#### WHAT TO WORK ON
Transcribe the full listing so that each line reads as it does in the original.
[INFORMATION SHOWN]
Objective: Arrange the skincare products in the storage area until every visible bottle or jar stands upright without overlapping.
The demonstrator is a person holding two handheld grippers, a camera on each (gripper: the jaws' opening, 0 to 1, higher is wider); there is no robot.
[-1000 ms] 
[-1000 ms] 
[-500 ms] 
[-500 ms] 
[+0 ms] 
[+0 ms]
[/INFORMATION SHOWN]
#### EXERCISE ANSWER
Objective: Arrange the skincare products in the storage area until every visible bottle or jar stands upright without overlapping.
The demonstrator is a person holding two handheld grippers, a camera on each (gripper: the jaws' opening, 0 to 1, higher is wider); there is no robot.
[-1000 ms] 
[-1000 ms] 
[-500 ms] 
[-500 ms] 
[+0 ms] 
[+0 ms]

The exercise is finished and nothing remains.